Required action.
Using the data below, output the first line and every line after it up to and including the line containing "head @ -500", exactly as written and with nothing added.

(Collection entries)
——

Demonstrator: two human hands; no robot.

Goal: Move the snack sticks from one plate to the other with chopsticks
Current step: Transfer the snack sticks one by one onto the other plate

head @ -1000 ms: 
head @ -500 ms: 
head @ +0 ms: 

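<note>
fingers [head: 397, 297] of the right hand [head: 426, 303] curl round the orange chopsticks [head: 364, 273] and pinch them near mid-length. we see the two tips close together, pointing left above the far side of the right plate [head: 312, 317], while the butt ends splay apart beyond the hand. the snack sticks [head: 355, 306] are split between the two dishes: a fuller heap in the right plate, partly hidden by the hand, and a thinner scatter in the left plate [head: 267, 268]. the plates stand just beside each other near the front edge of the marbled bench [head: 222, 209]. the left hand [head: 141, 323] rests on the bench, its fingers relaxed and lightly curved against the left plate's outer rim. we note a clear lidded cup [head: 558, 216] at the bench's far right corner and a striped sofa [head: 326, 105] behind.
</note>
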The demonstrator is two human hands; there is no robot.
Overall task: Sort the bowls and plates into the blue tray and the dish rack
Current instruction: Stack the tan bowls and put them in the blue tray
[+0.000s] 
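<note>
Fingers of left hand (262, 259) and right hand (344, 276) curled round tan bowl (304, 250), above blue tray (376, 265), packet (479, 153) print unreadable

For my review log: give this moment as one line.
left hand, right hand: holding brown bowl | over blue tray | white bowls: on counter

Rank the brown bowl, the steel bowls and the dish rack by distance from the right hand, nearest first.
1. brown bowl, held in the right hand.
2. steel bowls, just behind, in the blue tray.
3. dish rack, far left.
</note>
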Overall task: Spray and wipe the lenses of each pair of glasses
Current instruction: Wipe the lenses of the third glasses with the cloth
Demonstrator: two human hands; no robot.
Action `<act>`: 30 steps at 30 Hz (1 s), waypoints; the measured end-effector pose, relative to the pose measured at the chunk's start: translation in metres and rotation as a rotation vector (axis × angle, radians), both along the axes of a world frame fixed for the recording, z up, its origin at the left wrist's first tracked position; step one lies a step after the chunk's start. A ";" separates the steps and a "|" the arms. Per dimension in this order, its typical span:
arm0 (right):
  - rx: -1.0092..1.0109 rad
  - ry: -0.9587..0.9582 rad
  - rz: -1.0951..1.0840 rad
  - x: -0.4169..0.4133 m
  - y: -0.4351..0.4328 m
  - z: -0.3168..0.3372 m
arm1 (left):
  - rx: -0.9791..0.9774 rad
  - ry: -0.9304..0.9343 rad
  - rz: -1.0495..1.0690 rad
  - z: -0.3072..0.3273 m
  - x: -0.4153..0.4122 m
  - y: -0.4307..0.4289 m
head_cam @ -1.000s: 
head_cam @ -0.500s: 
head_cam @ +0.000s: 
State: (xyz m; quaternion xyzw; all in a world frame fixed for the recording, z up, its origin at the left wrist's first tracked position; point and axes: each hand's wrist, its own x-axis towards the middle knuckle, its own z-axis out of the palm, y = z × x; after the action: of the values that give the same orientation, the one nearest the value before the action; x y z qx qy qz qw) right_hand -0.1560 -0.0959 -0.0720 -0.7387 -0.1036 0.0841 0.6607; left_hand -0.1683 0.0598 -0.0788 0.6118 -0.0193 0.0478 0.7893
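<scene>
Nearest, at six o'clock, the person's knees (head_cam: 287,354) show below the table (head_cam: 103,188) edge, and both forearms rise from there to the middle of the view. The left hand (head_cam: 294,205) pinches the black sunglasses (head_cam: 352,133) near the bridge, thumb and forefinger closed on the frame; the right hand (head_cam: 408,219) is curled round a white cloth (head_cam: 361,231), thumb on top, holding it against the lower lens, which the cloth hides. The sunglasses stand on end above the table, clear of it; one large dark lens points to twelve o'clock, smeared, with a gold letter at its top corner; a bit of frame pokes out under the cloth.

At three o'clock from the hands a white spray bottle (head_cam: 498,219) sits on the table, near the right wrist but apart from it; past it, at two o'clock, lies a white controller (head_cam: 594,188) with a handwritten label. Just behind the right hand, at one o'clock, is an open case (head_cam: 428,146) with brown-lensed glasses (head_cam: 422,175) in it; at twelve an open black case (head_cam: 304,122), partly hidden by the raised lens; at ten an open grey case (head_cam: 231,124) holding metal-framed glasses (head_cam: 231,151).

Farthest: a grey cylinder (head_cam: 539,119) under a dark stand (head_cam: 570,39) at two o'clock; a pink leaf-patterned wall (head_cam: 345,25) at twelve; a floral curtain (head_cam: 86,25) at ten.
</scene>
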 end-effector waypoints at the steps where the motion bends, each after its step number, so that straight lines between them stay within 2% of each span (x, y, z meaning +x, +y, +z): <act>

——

Answer to the problem.
Demonstrator: two human hands; no robot.

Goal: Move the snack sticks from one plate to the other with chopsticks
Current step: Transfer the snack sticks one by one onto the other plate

head @ -1000 ms: 
head @ -500 ms: 

This answer is finished.